Indicazione allergeni

L’indicazione degli allergeni è obbligatoria anche quando:

  • vengono dichiarati allergeni con il nome della categoria: la dicitura “farina di cereali” non è più sufficiente, ma è necessaria l’esplicita dichiarazione “contiene glutine”;
  • sono citati ingredienti complessi (per esempio: se è presente cioccolato al latte, il termine “latte” deve essere precisato);
  • un allergene è contenuto in un additivo, come la lecitina di soia nel cioccolato;
  • un allergene funge da supporto o solvente di aromi: per esempio, in caso di aroma di fragola che ha come supporto latte in polvere l’etichetta deve segnalare anche la presenza di latte;
  • un allergene è parte di un additivo (per esempio, va riportata la farina di frumento impiegata per facilitare il distacco di un prodotto dolciario da forno dalla rispettiva formella o dal piano di cottura).

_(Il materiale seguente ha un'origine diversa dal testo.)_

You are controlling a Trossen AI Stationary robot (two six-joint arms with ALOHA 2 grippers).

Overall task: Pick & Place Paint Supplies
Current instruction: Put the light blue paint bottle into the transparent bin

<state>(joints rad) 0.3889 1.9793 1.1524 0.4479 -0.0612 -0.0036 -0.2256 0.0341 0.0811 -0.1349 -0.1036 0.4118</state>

Uno dei problemi più importanti per i consumatori allergici è la mancanza nella comunità europea di una legislazione sull’etichettatura precauzionale. La mamma di un bambino allergico al latte si può trovare in imbarazzo di fronte a diciture quali ‘potrebbe contenere latte’ o ‘prodotto in uno stabilimento che processa anche latte’. Su questa tematica il Codex Alimentarius ha recentemente incaricato una commissione della Organizzazione Mondiale della Sanità e della FAO di esprimere delle proposte di soluzione. Le proposte sono attualmente alla valutazione del Codex per potere arrivare a una legislazione che protegga il consumatore, ma non gli imponga eccessive limitazioni.